■ **REQUIREMENT**: Run through the records and show each line that includes the string "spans".
────
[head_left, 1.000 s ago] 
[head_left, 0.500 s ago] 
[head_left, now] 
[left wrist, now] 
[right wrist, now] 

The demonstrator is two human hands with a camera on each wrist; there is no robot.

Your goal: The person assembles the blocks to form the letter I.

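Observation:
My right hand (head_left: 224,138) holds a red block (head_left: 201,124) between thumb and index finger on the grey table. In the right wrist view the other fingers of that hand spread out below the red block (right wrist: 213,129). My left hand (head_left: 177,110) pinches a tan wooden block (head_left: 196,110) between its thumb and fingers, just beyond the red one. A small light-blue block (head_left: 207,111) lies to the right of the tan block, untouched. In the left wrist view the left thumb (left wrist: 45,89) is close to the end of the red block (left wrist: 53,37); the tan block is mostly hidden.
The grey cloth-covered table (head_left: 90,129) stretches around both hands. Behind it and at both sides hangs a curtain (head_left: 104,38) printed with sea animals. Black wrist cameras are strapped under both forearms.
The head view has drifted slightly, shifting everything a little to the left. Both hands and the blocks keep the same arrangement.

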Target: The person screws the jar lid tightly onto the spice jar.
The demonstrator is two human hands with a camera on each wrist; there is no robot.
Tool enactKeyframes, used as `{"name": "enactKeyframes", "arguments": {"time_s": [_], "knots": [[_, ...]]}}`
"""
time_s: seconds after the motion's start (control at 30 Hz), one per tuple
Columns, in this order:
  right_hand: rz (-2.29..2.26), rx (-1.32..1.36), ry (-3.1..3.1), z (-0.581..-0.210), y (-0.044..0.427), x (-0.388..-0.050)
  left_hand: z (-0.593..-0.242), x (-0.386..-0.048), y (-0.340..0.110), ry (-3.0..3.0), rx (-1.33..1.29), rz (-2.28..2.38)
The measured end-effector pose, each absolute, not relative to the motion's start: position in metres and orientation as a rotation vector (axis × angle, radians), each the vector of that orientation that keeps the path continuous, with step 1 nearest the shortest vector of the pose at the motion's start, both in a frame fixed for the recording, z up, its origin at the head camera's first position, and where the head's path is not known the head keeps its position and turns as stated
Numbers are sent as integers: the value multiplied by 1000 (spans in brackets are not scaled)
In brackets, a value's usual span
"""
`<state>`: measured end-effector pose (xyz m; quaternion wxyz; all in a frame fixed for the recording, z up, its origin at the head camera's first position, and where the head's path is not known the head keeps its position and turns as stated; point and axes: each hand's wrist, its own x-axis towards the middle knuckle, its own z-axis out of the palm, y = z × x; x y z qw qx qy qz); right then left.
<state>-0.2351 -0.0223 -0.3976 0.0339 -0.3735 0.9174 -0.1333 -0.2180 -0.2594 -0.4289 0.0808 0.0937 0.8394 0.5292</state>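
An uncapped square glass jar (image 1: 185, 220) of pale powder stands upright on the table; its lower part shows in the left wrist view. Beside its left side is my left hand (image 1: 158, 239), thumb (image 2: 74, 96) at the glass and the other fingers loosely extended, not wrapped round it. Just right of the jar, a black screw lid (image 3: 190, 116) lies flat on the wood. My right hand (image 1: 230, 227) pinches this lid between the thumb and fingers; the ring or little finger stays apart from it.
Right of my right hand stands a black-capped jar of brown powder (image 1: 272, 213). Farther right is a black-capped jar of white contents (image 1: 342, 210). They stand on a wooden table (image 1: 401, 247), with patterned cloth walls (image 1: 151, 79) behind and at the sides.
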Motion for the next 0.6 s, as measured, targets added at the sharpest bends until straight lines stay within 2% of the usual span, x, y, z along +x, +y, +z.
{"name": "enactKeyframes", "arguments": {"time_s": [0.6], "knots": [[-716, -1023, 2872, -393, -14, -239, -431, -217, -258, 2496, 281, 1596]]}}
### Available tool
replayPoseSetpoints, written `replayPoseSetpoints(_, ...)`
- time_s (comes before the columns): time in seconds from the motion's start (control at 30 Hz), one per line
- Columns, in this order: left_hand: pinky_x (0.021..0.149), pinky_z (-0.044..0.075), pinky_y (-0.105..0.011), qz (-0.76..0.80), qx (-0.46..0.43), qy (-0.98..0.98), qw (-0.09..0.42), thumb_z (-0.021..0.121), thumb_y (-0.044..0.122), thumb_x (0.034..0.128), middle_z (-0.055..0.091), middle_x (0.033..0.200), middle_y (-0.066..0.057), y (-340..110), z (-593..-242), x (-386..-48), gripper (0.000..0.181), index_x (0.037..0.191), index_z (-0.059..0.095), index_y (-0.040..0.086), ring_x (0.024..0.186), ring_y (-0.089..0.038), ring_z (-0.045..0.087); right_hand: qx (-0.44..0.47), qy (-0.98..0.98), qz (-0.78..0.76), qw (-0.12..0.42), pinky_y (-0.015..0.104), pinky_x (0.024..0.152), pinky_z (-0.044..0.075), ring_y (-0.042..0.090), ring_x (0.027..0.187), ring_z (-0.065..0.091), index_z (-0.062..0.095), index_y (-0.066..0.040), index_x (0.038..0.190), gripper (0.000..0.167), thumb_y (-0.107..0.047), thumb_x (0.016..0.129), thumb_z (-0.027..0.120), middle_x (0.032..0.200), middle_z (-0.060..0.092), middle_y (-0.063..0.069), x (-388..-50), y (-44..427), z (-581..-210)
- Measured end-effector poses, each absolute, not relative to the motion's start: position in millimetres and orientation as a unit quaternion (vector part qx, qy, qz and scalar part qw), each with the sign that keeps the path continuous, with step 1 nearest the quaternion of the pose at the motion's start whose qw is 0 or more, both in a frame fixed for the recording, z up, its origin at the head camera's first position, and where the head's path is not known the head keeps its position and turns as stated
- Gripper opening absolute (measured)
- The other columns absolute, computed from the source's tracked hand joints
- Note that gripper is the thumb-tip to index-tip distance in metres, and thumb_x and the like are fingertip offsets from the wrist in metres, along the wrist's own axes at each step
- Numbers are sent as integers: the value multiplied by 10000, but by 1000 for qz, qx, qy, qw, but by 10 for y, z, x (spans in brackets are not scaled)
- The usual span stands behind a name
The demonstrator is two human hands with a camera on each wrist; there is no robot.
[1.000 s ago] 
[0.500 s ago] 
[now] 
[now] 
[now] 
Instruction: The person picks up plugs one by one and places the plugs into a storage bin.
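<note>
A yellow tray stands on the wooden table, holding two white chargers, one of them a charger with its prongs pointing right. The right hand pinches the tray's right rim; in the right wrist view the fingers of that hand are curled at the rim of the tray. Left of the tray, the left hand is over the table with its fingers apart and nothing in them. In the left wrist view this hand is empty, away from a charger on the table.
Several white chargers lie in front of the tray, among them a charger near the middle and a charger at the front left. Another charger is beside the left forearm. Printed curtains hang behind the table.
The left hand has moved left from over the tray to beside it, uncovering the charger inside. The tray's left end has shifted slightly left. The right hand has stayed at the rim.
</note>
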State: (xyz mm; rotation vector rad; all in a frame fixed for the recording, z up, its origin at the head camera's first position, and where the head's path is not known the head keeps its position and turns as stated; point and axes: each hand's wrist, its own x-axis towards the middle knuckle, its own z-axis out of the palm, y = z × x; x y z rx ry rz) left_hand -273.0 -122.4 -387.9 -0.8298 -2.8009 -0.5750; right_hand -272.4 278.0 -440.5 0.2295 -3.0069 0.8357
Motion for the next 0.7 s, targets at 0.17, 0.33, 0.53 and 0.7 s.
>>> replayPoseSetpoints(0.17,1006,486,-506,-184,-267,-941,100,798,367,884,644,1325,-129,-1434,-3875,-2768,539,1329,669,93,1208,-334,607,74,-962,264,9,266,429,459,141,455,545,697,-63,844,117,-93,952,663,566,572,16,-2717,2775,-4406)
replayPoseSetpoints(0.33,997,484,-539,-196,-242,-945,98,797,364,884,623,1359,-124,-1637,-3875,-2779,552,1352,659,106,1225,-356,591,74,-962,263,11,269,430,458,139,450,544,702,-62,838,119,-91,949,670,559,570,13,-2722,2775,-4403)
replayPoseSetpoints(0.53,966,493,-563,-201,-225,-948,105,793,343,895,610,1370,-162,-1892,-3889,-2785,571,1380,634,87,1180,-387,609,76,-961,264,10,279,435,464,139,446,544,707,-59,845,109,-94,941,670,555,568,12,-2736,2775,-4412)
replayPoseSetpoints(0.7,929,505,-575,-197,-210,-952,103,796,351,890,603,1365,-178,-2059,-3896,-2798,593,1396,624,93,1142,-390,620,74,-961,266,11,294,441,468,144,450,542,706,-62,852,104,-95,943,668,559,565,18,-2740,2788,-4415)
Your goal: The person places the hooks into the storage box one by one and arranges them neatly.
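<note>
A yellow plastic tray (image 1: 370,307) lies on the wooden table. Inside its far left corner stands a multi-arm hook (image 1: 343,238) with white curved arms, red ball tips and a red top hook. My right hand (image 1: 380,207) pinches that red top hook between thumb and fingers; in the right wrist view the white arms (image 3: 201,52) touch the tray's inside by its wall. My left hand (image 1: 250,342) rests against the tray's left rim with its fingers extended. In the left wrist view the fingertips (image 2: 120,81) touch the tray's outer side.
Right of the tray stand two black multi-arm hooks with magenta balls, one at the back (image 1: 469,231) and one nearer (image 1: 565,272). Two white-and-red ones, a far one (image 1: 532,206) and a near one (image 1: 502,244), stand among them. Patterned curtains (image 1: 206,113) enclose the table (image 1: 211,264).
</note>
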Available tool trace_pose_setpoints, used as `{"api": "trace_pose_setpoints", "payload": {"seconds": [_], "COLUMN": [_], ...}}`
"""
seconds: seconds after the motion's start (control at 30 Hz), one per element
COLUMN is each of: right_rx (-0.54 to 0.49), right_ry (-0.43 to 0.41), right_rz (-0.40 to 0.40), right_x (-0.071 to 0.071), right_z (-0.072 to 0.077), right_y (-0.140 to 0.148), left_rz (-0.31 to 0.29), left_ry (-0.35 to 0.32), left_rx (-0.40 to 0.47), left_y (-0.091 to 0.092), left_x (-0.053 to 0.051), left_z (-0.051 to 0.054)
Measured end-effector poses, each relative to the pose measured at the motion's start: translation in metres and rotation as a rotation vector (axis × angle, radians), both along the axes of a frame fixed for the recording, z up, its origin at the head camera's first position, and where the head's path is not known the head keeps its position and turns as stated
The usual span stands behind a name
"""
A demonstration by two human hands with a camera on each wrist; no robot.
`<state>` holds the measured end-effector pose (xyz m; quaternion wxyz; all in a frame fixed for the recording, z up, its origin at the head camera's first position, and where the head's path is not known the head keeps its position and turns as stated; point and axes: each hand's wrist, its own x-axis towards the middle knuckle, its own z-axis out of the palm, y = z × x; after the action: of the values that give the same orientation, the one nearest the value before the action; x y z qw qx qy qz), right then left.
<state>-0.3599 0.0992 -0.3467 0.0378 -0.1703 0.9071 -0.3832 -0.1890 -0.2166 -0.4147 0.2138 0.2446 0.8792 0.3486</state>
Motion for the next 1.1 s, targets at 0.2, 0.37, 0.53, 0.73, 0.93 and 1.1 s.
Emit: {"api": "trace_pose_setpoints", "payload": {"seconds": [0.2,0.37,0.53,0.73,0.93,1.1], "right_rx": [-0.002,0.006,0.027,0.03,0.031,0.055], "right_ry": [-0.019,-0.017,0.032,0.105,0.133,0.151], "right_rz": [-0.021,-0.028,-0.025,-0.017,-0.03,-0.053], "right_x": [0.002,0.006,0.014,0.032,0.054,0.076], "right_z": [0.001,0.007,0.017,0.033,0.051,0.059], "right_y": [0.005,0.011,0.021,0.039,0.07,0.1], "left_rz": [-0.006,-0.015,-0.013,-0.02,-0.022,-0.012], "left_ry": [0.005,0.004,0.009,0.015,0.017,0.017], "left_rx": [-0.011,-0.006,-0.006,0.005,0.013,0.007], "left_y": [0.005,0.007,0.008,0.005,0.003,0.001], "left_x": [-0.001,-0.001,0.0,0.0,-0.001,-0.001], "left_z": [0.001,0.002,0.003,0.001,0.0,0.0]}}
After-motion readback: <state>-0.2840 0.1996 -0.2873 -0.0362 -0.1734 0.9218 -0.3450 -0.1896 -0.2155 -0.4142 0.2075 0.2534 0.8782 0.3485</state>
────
■ **WRITTEN SOLUTION**:
Numbers are sent as integers: the value multiplied by 1000 (spans in brackets are not scaled)
- Numbers are sent as integers: the value multiplied by 10000, but by 1000 for qz, qx, qy, qw, but by 10 for y, z, x (spans in brackets are not scaled)

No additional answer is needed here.